■ **EXERCISE REQUIREMENTS**
From the first line to the last, transcribe the data exactly and skip the pictures.

■ **RECORDED INFORMATION**

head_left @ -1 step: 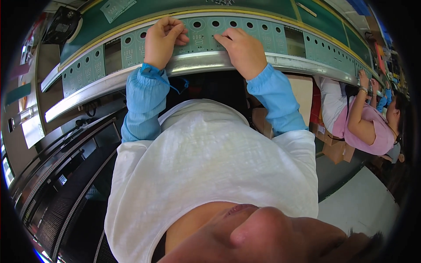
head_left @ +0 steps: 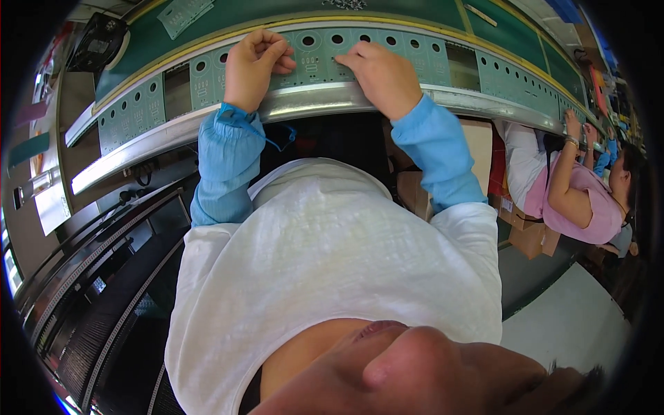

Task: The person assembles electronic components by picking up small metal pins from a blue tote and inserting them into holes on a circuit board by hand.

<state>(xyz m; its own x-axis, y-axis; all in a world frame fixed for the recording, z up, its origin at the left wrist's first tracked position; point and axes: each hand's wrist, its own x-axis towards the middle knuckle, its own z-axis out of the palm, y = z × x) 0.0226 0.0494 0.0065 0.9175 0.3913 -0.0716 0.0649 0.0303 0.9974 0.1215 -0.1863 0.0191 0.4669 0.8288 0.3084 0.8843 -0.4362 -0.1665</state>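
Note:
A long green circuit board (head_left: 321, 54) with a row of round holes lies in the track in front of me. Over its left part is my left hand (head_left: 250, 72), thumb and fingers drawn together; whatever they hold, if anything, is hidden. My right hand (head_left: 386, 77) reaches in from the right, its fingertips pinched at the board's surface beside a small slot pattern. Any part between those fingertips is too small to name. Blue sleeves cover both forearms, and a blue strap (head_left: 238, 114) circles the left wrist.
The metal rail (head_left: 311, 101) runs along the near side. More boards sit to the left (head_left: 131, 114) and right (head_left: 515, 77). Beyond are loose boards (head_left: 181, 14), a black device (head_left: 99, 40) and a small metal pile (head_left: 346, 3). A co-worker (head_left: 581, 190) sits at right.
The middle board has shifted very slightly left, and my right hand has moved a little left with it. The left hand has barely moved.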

■ **TASK RESULT**
head_left @ -1 step: 
head_left @ +0 steps: 

Task: The person assembles electronic components by picking up small metal pins from a blue tote and inserting them into holes on a circuit board by hand.

<state>(xyz m; its own x-axis, y-axis; all in a world frame fixed for the recording, z up, its origin at the left wrist's first tracked position; point and axes: each hand's wrist, its own x-axis towards the middle knuckle, its own z-axis out of the palm, y = z × x) 0.0226 0.0494 0.0065 0.9175 0.3913 -0.0716 0.0649 0.0303 0.9974 0.1215 -0.1863 0.0191 0.4669 0.8288 0.3084 0.8843 -0.4362 -0.1665</state>
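Note:
A long green circuit board (head_left: 321, 54) with a row of round holes lies in the track in front of me. Over its left part is my left hand (head_left: 250, 72), thumb and fingers drawn together; whatever they hold, if anything, is hidden. My right hand (head_left: 386, 77) reaches in from the right, its fingertips pinched at the board's surface beside a small slot pattern. Any part between those fingertips is too small to name. Blue sleeves cover both forearms, and a blue strap (head_left: 238, 114) circles the left wrist.
The metal rail (head_left: 311, 101) runs along the near side. More boards sit to the left (head_left: 131, 114) and right (head_left: 515, 77). Beyond are loose boards (head_left: 181, 14), a black device (head_left: 99, 40) and a small metal pile (head_left: 346, 3). A co-worker (head_left: 581, 190) sits at right.
The middle board has shifted very slightly left, and my right hand has moved a little left with it. The left hand has barely moved.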

The output is complete as shown.